= John Clover Monsma =

Dutch-American minister and writer (1890–1970)

Rev. John Clover Monsma (December 15, 1890 – April 24, 1970) was a Dutch-American Presbyterian minister turned writer, editor and journalist on religious issues, best known as the author of the book "The Evidence of God in an Expanding Universe."

He was also a radio commentator, and served as pastor at the Presbyterian Church. He worked as a priest for a period of time, and then he turned his attention to studying political and social issues, and paid special attention to studying the relationship between religion and science throughout history.

== Biography ==
He was born in the Netherlands on 14 December 1890. In 1902, he immigrated to the United States and stayed in Grand Rapids, Michigan. He attended Calvin Seminary graduating in 1917. In the same year, he became a minister at Summit, Illinois. In 1919, he embroiled the congregation in his dream of launching a Kuyperian daily newspaper in Chicago. The body, with the concurrence of Classis Illinois, granted him an indefinite leave of absence, but when the enterprise failed in 1921, the consistory revoked the leave. Monsma thereupon resigned from the ministry, which action went directly against the church order.
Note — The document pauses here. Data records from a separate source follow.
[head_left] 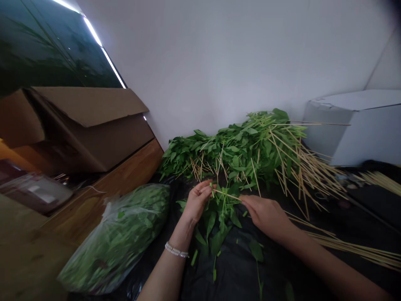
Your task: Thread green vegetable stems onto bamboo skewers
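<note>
My left hand [198,202], with a beaded bracelet at the wrist, pinches a short green stem piece [212,190] between thumb and fingers. My right hand [266,215] is closed on a thin wooden skewer [228,195]. The skewer slants across the gap between my hands, its tip at the stem piece; whether it has gone through, I cannot tell. Below my hands, loose leafy greens [219,234] and cut stem bits [194,257] lie on a black plastic sheet [232,276]. Behind them stretches a heap of leafy greens [238,146] with many skewers stuck in it.
A clear bag of green leaves [125,238] rests on the left. Beyond it stands an open cardboard box [103,133] on a wooden surface [134,163]. Loose skewers [351,246] lie to the right, and a white box [360,125] stands at the back right against the wall.
</note>
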A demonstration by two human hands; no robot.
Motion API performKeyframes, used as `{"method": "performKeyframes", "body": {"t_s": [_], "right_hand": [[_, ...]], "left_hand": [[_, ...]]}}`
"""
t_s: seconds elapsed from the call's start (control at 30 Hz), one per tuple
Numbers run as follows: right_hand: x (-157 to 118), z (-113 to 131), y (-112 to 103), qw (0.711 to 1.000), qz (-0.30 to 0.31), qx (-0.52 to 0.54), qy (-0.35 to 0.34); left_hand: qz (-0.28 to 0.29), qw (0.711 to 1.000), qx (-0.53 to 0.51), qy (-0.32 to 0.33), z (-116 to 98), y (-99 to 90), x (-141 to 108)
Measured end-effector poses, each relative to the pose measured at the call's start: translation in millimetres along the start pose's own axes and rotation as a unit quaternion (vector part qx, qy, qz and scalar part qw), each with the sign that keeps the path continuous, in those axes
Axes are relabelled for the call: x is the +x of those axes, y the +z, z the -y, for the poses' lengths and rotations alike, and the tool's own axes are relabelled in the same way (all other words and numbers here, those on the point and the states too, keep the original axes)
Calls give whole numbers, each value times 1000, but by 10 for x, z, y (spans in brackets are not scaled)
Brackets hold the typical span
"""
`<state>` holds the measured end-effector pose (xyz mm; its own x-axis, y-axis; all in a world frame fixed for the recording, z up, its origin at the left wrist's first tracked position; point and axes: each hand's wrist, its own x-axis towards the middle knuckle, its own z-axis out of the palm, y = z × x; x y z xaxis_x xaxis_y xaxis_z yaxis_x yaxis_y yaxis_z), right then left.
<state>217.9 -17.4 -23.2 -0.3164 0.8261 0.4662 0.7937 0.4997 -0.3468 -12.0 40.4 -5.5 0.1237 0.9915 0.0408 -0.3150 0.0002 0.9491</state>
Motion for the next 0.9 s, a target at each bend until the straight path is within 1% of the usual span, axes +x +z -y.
{"method": "performKeyframes", "body": {"t_s": [0.2, 0.37, 0.47, 0.53, 0.6, 0.67, 0.77, 0.9], "right_hand": [[1, 11, -5, 1000, 13, -11, 9], [7, 20, -21, 999, 35, -12, 20], [5, 38, -29, 998, 50, -16, 26], [2, 53, -27, 998, 58, -20, 33], [-1, 65, -19, 997, 64, -22, 41], [-2, 69, -4, 996, 69, -21, 45], [-3, 51, 24, 997, 64, -12, 45], [-2, -3, 57, 998, 33, 4, 47]], "left_hand": [[-5, 1000, 22, 11, 30, -11, 12], [-16, 994, 98, 43, 20, -18, -3], [-13, 982, 174, 75, 15, -19, -12], [-22, 967, 231, 104, 27, -21, -10], [-33, 955, 266, 125, 47, -22, -2], [-34, 957, 261, 124, 61, -17, 4], [-30, 970, 219, 106, 46, -4, 1], [-39, 980, 180, 79, -7, -8, -14]]}}
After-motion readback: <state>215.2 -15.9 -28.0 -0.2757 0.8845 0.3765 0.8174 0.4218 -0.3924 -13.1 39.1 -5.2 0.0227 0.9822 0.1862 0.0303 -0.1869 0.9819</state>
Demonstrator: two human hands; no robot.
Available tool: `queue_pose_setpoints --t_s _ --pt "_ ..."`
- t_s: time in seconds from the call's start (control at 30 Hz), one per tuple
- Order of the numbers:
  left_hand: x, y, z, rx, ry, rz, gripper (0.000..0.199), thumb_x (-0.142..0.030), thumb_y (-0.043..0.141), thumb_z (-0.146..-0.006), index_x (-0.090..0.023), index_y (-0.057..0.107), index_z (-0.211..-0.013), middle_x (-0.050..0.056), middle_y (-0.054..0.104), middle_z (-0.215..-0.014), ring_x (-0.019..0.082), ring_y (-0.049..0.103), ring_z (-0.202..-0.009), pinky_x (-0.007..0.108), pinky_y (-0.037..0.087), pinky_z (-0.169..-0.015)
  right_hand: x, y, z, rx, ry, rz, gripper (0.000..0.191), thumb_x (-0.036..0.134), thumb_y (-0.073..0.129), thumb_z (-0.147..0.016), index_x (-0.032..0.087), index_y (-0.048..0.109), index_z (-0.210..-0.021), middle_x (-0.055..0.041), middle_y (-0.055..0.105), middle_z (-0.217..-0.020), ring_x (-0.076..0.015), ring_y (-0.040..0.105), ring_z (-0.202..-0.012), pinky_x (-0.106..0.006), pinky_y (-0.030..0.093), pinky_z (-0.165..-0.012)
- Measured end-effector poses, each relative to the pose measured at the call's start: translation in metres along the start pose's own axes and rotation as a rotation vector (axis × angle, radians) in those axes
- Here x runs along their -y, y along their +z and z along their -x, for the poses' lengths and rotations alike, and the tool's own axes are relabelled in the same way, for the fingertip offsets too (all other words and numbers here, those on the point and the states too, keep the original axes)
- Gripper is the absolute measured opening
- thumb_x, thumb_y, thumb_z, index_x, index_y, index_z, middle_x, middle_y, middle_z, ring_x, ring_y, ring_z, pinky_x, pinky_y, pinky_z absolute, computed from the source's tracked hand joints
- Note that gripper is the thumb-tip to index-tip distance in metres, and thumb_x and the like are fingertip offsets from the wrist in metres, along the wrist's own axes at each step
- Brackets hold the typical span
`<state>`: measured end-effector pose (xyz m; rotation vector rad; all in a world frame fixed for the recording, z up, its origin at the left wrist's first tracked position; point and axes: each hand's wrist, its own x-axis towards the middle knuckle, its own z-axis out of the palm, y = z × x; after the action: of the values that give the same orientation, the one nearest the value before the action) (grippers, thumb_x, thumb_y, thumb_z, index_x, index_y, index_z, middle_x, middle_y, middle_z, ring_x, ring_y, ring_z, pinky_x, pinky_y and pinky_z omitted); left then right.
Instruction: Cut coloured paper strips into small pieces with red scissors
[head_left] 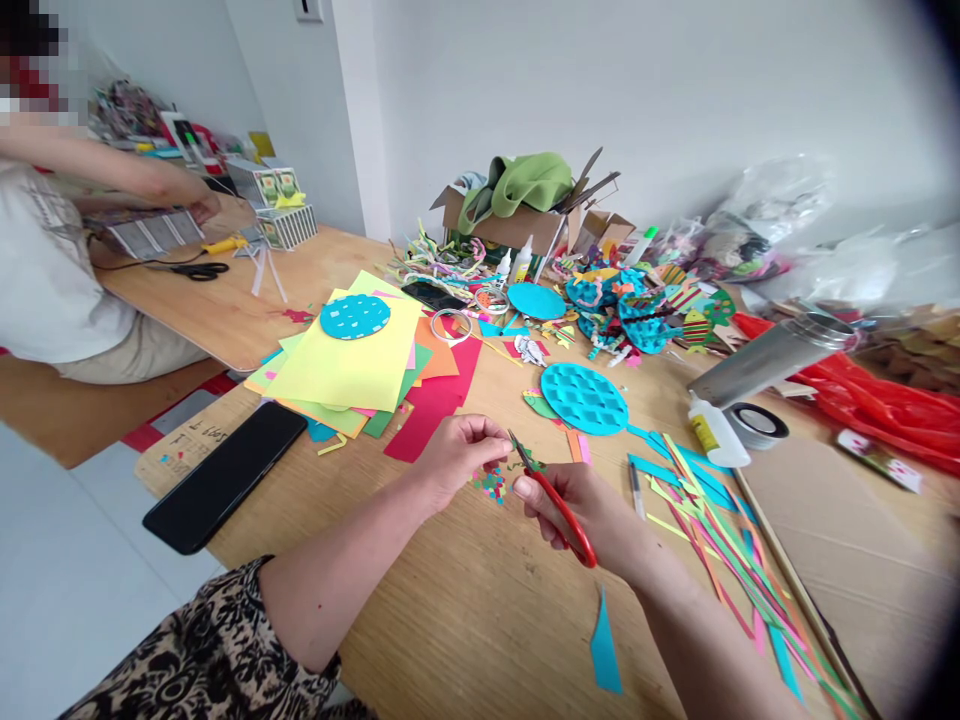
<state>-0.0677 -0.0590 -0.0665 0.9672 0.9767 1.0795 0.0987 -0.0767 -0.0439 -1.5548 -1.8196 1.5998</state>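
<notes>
My right hand (592, 505) is wrapped round the handles of red scissors (564, 518), whose blades point up and left. My left hand (459, 458) is pinched closed right at the blade tips; whatever it holds is too small to name. Beneath the two hands lies a little heap of small coloured paper bits (491, 486). Just beyond is a round blue woven paper piece (583, 398) with a strip tail. A stack of coloured paper (349, 365) lies farther left, with a blue speckled paper oval (355, 317) on top.
A black phone (225, 475) lies at the left table edge. Coloured paper strips (720, 540), a glue bottle (718, 430), a tape roll (756, 425) and a leaning steel flask (772, 355) are on the right. Behind stands a cluttered cardboard box (495, 225). Another person (67, 230) sits far left.
</notes>
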Motion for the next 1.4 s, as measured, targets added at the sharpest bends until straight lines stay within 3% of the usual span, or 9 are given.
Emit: queue_pose_setpoints --t_s 0.27,0.5,0.67,0.87,0.97,1.13,1.4 --pt "0.006 -0.003 -0.003 0.012 -0.032 0.039 0.016 -0.026 0.069 -0.062 -0.013 0.062 -0.065 0.0 0.06 -0.058 0.009 0.051 -0.053 0.023 0.038 -0.054 0.0 -0.003 -0.001 -0.025 0.009 0.039 0.045 0.06 0.058 -0.074 0.017 0.05 -0.061 0.0027 0.051 -0.044 -0.009 0.048 -0.037 -0.018 0.032 -0.035" --pt "0.01 -0.007 -0.008 -0.026 -0.074 0.021 0.016 -0.027 0.069 -0.063 -0.012 0.063 -0.064 0.002 0.062 -0.058 0.008 0.05 -0.05 0.022 0.036 -0.052 0.003 -0.013 0.0 -0.173 0.024 0.039 0.048 0.063 0.055 -0.075 0.017 0.054 -0.059 0.0008 0.053 -0.043 -0.0095 0.048 -0.037 -0.019 0.036 -0.038" --pt "0.007 -0.013 -0.01 -0.075 -0.072 -0.235 0.011 -0.023 0.064 -0.065 -0.013 0.064 -0.067 0.004 0.065 -0.061 0.011 0.053 -0.053 0.023 0.037 -0.052 -0.001 -0.021 -0.001 -0.298 0.007 0.15 0.044 0.058 0.06 -0.073 0.018 0.054 -0.056 -0.0011 0.057 -0.046 -0.0109 0.049 -0.04 -0.022 0.036 -0.039" --pt "0.007 -0.023 -0.009 0.095 -0.028 -0.726 0.016 -0.03 0.064 -0.067 -0.016 0.065 -0.059 0.002 0.063 -0.057 0.015 0.055 -0.057 0.024 0.035 -0.053 -0.009 -0.024 -0.007 -0.409 -0.062 0.406 0.022 0.04 0.059 -0.075 0.019 0.058 -0.069 -0.0033 0.063 -0.061 -0.0165 0.057 -0.054 -0.026 0.04 -0.05" --pt "0.009 -0.025 -0.007 0.075 0.022 -0.901 0.023 -0.035 0.064 -0.069 -0.016 0.065 -0.057 0.003 0.063 -0.056 0.015 0.053 -0.056 0.025 0.031 -0.051 -0.015 -0.017 -0.014 -0.405 -0.135 0.477 0.013 0.031 0.059 -0.075 0.019 0.059 -0.079 -0.0056 0.067 -0.072 -0.0189 0.061 -0.063 -0.027 0.041 -0.057" --pt "0.012 -0.029 -0.008 0.023 0.046 -1.005 0.026 -0.036 0.066 -0.067 -0.017 0.062 -0.05 0.002 0.056 -0.047 0.014 0.049 -0.051 0.026 0.027 -0.052 -0.023 -0.005 -0.025 -0.367 -0.175 0.627 0.013 0.025 0.059 -0.076 0.016 0.058 -0.086 -0.0111 0.067 -0.084 -0.0215 0.062 -0.075 -0.026 0.041 -0.062" --pt "0.008 -0.029 -0.009 -0.014 0.063 -1.074 0.025 -0.029 0.061 -0.069 -0.018 0.06 -0.047 0.001 0.052 -0.044 0.012 0.043 -0.047 0.026 0.024 -0.053 -0.029 0.001 -0.032 -0.438 -0.158 0.787 0.011 0.021 0.049 -0.081 0.017 0.059 -0.081 -0.0083 0.062 -0.069 -0.0189 0.057 -0.062 -0.024 0.03 -0.05"
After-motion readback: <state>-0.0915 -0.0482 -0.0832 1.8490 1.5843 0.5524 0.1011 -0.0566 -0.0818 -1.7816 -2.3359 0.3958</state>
The next year, he sought to withdraw his hasty resignation letter, but the consistory would not hear of it, having received many sharp letters from their former cleric.

== Works ==
He has authored several books, including:
- What Calvinism Has Done for America (1919)
- The Story of the Church (1931)
- The Shepherd King: a Romance of Abraham and the Ancient Near East (1935)
- The Evidence of God in an Expanding Universe: Forty American Scientists Declare their Affirmative Views on Religion (1958)
- Science and Religion: Twenty-Three Prominent Churchmen Express their Opinions (1962)
- Religion and Birth Control: Twenty-One Medical Specialists Write in Plain Language about Control of Conception, Therapeutic Abortion, Sterilization, Natural Childbirth, Artificial Insemination (1963)
- Behind the Dim Unknown: 26 Notable Scientists Face a Host of Unsolved Problems (1966)

== Death ==
He died on 24 April 1970, in Grand Rapids, Michigan, at the age of 79.